Kebetulan pada saat itu beliau sedang bermusyawarah di pendopo Leng-siau Po-thian di dalam Kim-kwat In-kiong atau Istana Mega Emas, yang merupakan tempat bersidangnya para menteri dewa.
Melihat pantulan sinar yang menyilaukan itu Giok Tee menitahkan dua malaikat Cian-li-gan dan Sun-hong-ji untuk memeriksa asal-usulnya.
Malaikat Cian-li-gan mempunyai mata yang dapat melihat sampai sejauh sepuluh ribu li (satu li sama dengan 500 meter atau setengah kilometer), sedangkan kelebihan Sun-hong-ji mampu mendengar dalam jarak yang sangat jauh.
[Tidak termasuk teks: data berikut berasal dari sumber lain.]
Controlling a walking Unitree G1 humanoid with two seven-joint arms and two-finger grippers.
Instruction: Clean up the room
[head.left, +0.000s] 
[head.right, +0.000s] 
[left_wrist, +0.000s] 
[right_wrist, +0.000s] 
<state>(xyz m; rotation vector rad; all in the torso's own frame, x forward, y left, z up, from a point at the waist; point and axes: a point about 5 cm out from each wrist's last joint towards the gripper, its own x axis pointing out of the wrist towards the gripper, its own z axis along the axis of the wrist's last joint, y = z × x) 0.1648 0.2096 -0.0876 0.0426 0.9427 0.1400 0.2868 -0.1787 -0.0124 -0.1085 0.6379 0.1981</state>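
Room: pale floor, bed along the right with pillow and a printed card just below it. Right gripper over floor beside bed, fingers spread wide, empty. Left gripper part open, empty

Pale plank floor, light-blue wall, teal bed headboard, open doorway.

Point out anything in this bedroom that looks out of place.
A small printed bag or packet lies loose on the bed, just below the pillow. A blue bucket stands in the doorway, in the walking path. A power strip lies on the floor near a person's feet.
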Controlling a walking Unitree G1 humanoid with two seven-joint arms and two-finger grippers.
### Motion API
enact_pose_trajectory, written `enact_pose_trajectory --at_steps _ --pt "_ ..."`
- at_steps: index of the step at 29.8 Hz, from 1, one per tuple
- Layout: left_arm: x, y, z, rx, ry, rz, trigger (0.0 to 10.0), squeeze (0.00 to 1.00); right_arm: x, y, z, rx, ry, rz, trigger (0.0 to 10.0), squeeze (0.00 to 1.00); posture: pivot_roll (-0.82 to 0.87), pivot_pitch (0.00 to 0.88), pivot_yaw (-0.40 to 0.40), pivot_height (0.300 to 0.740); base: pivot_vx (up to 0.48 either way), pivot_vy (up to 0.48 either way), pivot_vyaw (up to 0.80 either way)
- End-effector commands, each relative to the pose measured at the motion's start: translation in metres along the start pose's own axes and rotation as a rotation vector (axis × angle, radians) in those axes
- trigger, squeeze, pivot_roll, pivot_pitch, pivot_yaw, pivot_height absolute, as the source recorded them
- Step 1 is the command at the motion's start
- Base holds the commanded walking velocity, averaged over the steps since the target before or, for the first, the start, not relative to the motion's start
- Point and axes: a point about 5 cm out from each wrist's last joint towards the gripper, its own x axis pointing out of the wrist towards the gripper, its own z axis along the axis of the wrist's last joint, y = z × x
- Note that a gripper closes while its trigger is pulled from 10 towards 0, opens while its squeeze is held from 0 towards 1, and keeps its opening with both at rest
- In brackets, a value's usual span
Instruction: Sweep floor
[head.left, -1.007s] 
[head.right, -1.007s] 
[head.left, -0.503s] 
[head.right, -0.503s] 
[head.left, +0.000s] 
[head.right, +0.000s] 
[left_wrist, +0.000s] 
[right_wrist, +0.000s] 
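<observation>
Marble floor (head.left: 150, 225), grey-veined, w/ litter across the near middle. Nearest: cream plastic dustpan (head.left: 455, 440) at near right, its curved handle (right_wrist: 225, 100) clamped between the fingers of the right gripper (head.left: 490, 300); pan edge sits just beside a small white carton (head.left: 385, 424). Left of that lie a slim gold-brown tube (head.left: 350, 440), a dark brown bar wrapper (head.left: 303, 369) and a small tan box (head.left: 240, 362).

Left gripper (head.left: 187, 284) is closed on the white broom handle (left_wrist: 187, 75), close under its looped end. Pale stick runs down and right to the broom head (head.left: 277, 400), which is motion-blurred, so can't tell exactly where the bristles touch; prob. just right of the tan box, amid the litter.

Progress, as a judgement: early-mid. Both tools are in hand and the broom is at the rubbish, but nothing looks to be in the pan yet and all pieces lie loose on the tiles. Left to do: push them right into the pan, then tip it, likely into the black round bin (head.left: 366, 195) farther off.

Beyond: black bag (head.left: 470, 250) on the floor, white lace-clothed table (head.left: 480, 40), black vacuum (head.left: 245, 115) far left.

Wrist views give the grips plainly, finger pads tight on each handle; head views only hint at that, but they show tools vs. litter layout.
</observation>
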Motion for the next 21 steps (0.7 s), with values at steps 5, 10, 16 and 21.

Karena kemampuan mereka itu, mereka tidak perlu turun ke Bumi untuk mencari, cukup dengan keluar dari pendopo untuk mengawasi dan mendengar apa yang terjadi di Bumi.
Karena itu, tidak lama kedua malaikat itu telah kembali dengan membawa laporan, perihal seekor kera batu yang baru menjelma di puncak Hoa-ko-san, Negara Go-lay-kok, Benua Timur.
Sementara itu, sinar mata mencorong kera batu itu sudah tak terlihat lagi, karena ia sudah masuk ke hutan untuk mencari buahbuahan sebagai sarapannya.
Berbeda dengan kera biasa yang berbulu kelabu, anak kera batu itu berbulu putih bersih.
"Jikalau begitu, itu bukanlah seekor monster atau iblis yang berbahaya,"
Sabda Giok Tee yang tidak menitahkan untuk menindaklanjuti laporan kedua malaikat tersebut.
Nun jauh di bawah, dalam hutan permai Hoa-ko-san, si anak kera batu sambil belajar berjalan dengan kedua kaki belakangnya serta melompat-lompat, memetik bebuahan yang matang di pohon, lalu minum dari kali yang mengalirkan air jernih.
Tidak berapa lama ia telah bergabung dengan sekawanan kera yang memang menghuni hutan itu.